These and other objects and advantages of the invention are
realized in a typical embodiment comprising an insulated-gate
tetrode transistor structure having an offset gate formed of
silicon which is electrically insulated from the second gate by an
oxide formed from the silicon offset gate, the second gate being
superimposed at least in part over the offset gate and extending at
least over portions of the channel region not covered by the offset
gate. The same kind of oxide, that is silicon oxide, also is
provided in contact with the surface of the channel region between
the offset gate and the drain region of the device. Thus, the use
of a semiconductor gate member which may be of the same kind of
semiconductor material as the device body permits the utilization
of high temperatures to rapidly and therefore economically form a
dielectric layer characterized by having a low-electron trap
density. While the invention is taught as utilizing a gate of
semiconductor material for this purpose, it is not necessarily
restricted thereto, providing an insulation material is employed
which exhibits the low-electron trap density. It is, however, of
particular advantage to employ silicon as the gate electrode since
it may be readily converted to an oxide which does exhibit such low
electron trap density. The phrase "low-electron trap density" means
that the density of traps available to trap electrons is not large
enough to have an effect on the electron potential at the
oxide-silicon (channel) interface compared to the effect of the
offset gate voltage.
The invention will be described in greater detail by reference to
the drawings in which:
FIG. 1 is a cross-sectional view in elevation of an insulated-gate
tetrode transistor device according to the present invention;
and
FIG. 2 is an enlarged cross-sectional view in elevation of the
tetrode transistor device shown in FIG. 1.

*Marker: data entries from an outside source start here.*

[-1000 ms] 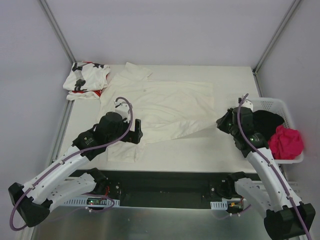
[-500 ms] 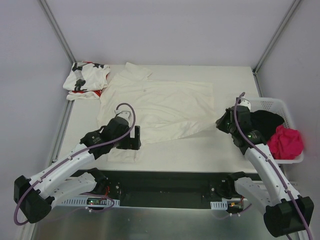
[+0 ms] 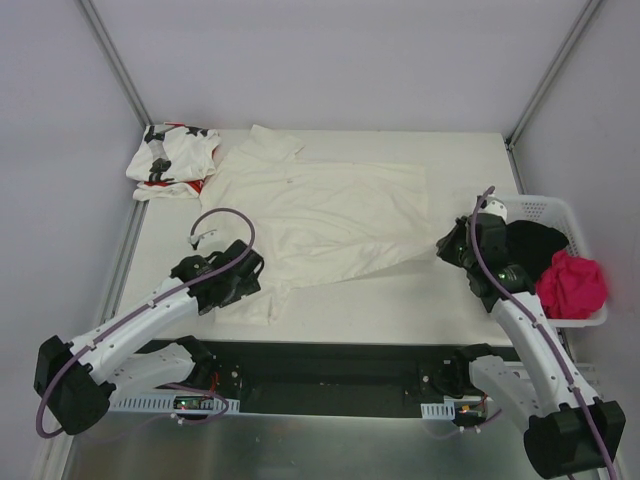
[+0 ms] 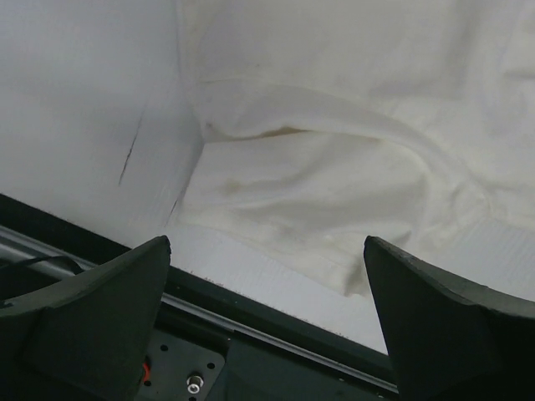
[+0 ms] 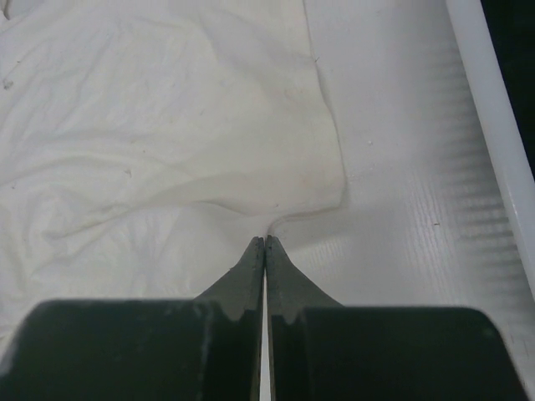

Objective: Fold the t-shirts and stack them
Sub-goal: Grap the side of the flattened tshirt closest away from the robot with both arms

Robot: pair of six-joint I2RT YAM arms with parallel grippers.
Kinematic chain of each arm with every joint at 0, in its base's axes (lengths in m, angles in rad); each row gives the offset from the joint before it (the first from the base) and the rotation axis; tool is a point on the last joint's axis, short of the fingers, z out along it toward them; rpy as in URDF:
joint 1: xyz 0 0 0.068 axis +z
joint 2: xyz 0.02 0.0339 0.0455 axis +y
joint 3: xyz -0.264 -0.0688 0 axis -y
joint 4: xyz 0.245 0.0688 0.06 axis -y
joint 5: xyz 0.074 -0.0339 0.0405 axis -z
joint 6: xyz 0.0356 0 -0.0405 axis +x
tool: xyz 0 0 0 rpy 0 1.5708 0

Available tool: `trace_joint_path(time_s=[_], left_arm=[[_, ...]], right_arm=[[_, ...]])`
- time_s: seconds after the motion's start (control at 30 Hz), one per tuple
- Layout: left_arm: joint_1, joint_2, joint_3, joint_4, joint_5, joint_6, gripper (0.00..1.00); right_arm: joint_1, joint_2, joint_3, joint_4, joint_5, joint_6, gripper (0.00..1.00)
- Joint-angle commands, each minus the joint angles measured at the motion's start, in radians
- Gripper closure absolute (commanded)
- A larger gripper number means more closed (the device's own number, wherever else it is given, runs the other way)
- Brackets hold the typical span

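Your left gripper point(image 4: 266, 245) now hangs low over the near-left hem of the cream shirt point(image 3: 330, 215), fingers spread wide and holding nothing. A second ago it stood further in over the cloth, so it has drawn back toward the near edge of the table point(image 3: 400, 295). Your right gripper point(image 5: 265, 242) is closed, with its tips at the shirt's right edge where the cloth puckers. A pinch cannot be confirmed, and it has barely shifted. The shirt lies spread mid-table. The star-print shirt point(image 3: 170, 160) sits crumpled at the far-left corner. Judgement: the first fold is not yet begun.
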State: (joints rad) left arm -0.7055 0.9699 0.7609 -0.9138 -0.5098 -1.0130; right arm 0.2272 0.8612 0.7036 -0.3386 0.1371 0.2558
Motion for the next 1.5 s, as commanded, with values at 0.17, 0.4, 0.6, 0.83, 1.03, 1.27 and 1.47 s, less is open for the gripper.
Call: trace_joint_path(time_s=[0.17,0.4,0.6,0.83,1.03,1.27,1.47], left_arm=[[0.009,-0.114,-0.147,-0.091,0.040,-0.321,0.01],[0.018,-0.195,-0.250,-0.039,0.083,-0.398,0.01],[0.031,-0.148,-0.268,0.016,0.077,-0.409,0.01],[0.052,-0.142,-0.298,0.033,0.017,-0.467,0.01],[0.070,-0.151,-0.333,0.069,-0.019,-0.480,0.01],[0.112,-0.149,-0.377,0.176,-0.033,-0.417,0.01],[0.149,-0.119,-0.391,0.266,-0.018,-0.331,0.02]], right_arm=[[-0.054,-0.054,-0.013,0.021,-0.034,-0.053,1.00],[-0.054,-0.060,-0.015,0.016,-0.039,-0.056,0.99],[-0.052,-0.071,-0.012,0.003,-0.030,-0.059,0.99],[-0.068,-0.105,-0.016,-0.016,-0.025,-0.062,0.99],[-0.084,-0.123,-0.021,-0.034,-0.025,-0.063,0.99],[-0.101,-0.139,-0.010,-0.053,-0.031,-0.066,0.99],[-0.108,-0.125,0.000,-0.054,-0.039,-0.063,0.99]])
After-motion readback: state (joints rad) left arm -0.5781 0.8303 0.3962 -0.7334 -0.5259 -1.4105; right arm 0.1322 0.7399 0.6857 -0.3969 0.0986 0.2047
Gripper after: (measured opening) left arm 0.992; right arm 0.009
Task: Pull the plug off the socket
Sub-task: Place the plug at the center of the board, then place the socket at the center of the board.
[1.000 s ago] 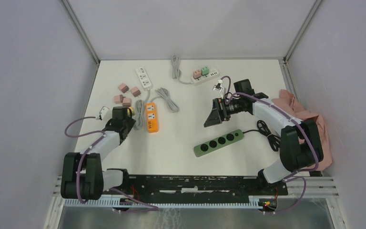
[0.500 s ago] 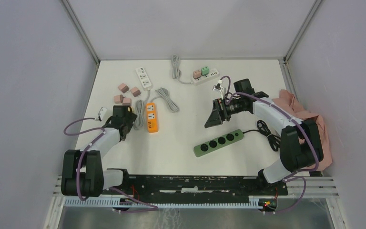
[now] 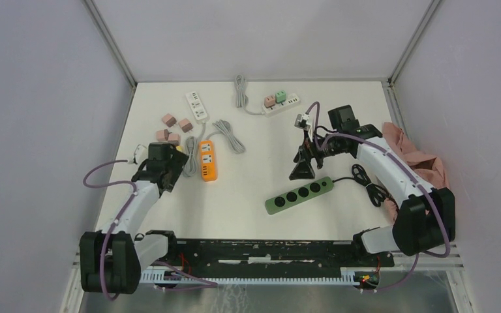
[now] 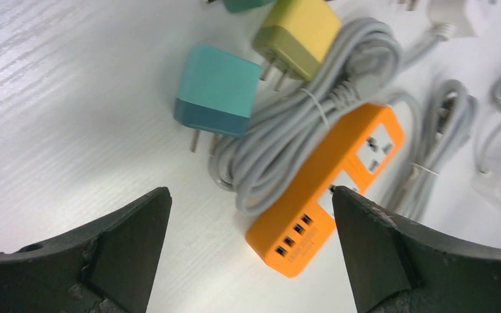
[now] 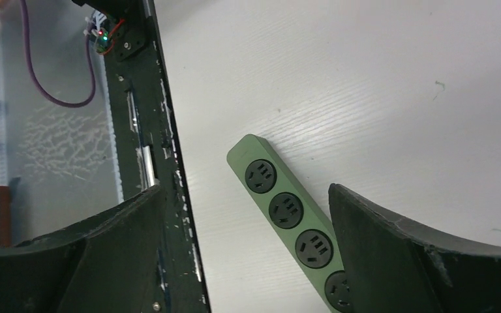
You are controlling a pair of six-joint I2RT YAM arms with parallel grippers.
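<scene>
A white socket strip (image 3: 280, 107) lies at the back of the table with a pink plug (image 3: 269, 101) and a green plug (image 3: 280, 96) standing in it. My left gripper (image 3: 169, 166) (image 4: 249, 195) hangs open beside the orange socket strip (image 3: 208, 160) (image 4: 329, 189). A loose teal plug (image 4: 216, 91) and a yellow plug (image 4: 297, 32) lie on the table beyond its fingers. My right gripper (image 3: 302, 171) (image 5: 244, 189) points down, open and empty, over the green socket strip (image 3: 299, 194) (image 5: 287, 212), whose outlets hold nothing.
A coiled grey cable (image 4: 300, 130) lies against the orange strip. Several loose pink plugs (image 3: 173, 129) and a second white strip (image 3: 196, 105) sit at the back left. A pink cloth (image 3: 417, 160) and a black cord (image 3: 365, 182) lie at the right. The black base rail (image 5: 163, 163) runs along the near edge.
My left gripper has opened and drawn back a little to the left. The right gripper has swung from pointing left to pointing down over the green strip.
</scene>
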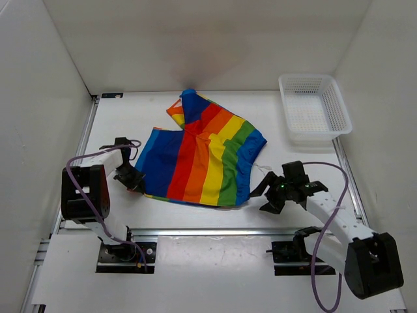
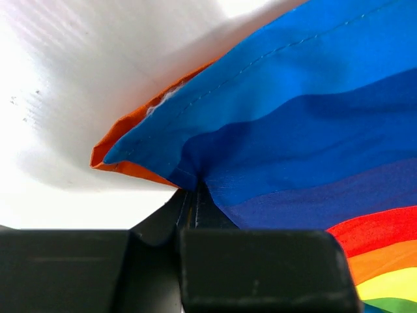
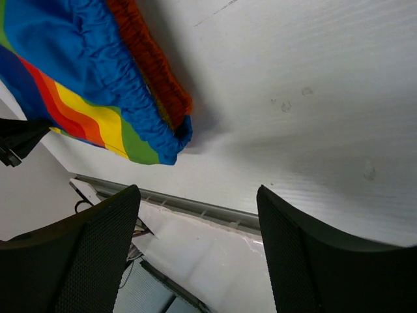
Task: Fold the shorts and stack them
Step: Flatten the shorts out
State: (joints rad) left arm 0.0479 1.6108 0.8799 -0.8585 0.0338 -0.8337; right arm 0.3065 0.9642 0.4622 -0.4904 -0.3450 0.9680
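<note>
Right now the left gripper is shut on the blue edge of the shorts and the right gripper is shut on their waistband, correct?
Not quite. The left gripper is shut on the blue edge of the shorts, but the right gripper is open and holds nothing. The right wrist view shows its fingers apart, with the waistband lying beyond them, untouched.

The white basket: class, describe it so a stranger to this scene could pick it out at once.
Find the white table and look to its far right corner. There stands the basket, a rectangular tub of white plastic mesh. Its neighbour, the shorts, is soft and rainbow-striped; the basket is rigid, plain and perforated.
</note>
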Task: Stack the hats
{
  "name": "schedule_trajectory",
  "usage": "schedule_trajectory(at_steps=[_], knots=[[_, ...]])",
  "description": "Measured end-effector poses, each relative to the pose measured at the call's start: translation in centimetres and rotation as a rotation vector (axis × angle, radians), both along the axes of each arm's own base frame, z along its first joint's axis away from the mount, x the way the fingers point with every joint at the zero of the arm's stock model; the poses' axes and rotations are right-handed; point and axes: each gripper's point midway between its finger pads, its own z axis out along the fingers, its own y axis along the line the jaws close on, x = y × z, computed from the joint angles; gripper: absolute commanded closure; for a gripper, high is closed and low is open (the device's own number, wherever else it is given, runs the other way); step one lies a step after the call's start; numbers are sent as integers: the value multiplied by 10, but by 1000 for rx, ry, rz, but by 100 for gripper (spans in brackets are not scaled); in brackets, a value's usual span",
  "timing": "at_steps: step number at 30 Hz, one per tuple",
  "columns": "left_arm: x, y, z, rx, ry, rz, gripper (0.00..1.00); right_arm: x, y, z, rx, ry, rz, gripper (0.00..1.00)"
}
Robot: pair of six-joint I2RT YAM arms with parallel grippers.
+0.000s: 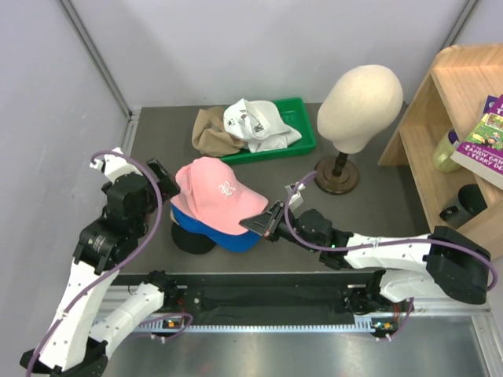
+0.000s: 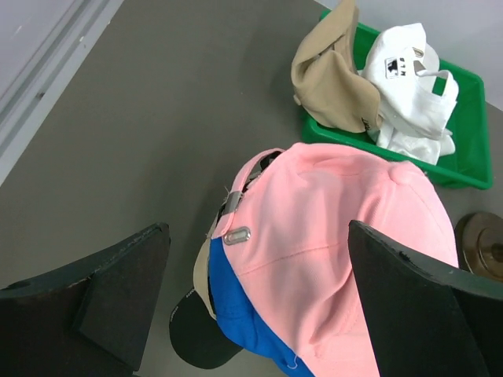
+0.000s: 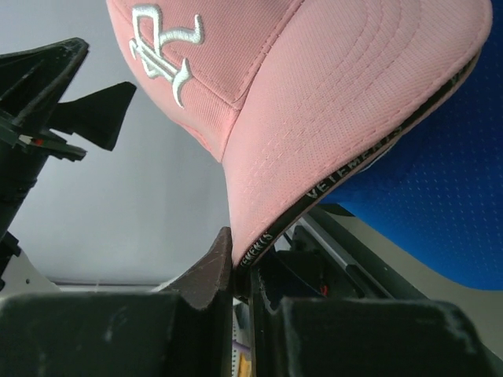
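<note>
Most of black cap (image 1: 189, 239) under blue cap (image 1: 236, 239), pink cap (image 1: 212, 192).

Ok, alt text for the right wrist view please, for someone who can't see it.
The right claw is shut on the brim of the pink hat, seen from just below. The hat, with a white embroidered logo, fills the top of the frame, and a blue hat shows beneath it at right.

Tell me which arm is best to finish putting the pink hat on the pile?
Right: the right gripper pinches the brim of the soft pink fabric cap on the blue fabric cap; the left gripper hangs open.
</note>
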Motion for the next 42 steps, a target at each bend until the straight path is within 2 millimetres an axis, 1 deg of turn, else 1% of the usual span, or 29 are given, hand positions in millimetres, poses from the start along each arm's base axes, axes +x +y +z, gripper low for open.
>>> schedule_trajectory(at_steps=[2, 4, 8, 11, 13, 16, 20, 24, 27, 30, 33, 34, 36, 37, 38, 39, 40, 42], knots=[[-3, 2, -2, -17, -8, 13, 3, -3, -4, -10, -16, 8, 3, 100], [-4, 3, -12, -25, 5, 24, 5, -5, -6, -17, -33, 10, 11, 100], [-6, 3, -46, -19, 68, 44, 14, -6, -5, -21, -54, -14, 27, 100], [-7, 4, -64, -21, 98, 55, 18, -6, -3, -26, -69, -19, 34, 100], [-7, 4, -69, -25, 107, 64, 19, -7, -4, -28, -73, -25, 36, 100], [-8, 4, -71, -50, 100, 80, 25, -7, -7, -34, -87, -30, 37, 100], [-16, 8, -81, -91, 86, 105, 26, -10, -13, -43, -101, -28, 41, 100], [-24, 10, -96, -121, 84, 122, 26, -12, -20, -50, -104, -15, 40, 100], [-25, 9, -113, -126, 103, 120, 26, -13, -23, -56, -100, -5, 42, 100], [-23, 8, -122, -131, 103, 121, 26, -10, -22, -60, -101, -2, 45, 100], [-21, 7, -127, -135, 97, 121, 27, -9, -21, -65, -103, 1, 52, 91], [-19, 6, -129, -138, 92, 119, 27, -8, -20, -66, -103, 1, 54, 82], [-17, 4, -133, -143, 91, 114, 28, -8, -21, -67, -109, 1, 55, 75], [-16, 3, -135, -145, 91, 112, 28, -7, -23, -71, -126, 5, 53, 70], [-16, 2, -136, -146, 92, 111, 28, -7, -25, -76, -141, 13, 50, 68], [-16, 1, -139, -148, 98, 107, 28, -6, -29, -83, -164, 22, 44, 66], [-17, 1, -141, -148, 105, 104, 28, -6, -34, -91, -190, 33, 38, 61], [-18, -1, -146, -152, 116, 102, 28, -7, -44, -106, -237, 60, 28, 55]])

Referring now to the drawings, the fabrication of a field effect
tetrode transistor device according to the invention will be
described. The present invention is concerned primarily with the
gate electrode arrangement and the fabrication arrangement and the
fabrication thereof. However, in the following paragraphs the steps
necessary to form the source and drain regions, the gate structure,
the insulation for the gate, and the necessary electrical contacts
to the source, drain, and gate will be explained. It should also be
understood that, while the fabrication of a single device is
described, in practice a large number of identical devices on a
common semiconductor body may be formed simultaneously and
subsequently separated therefrom to yield discrete devices.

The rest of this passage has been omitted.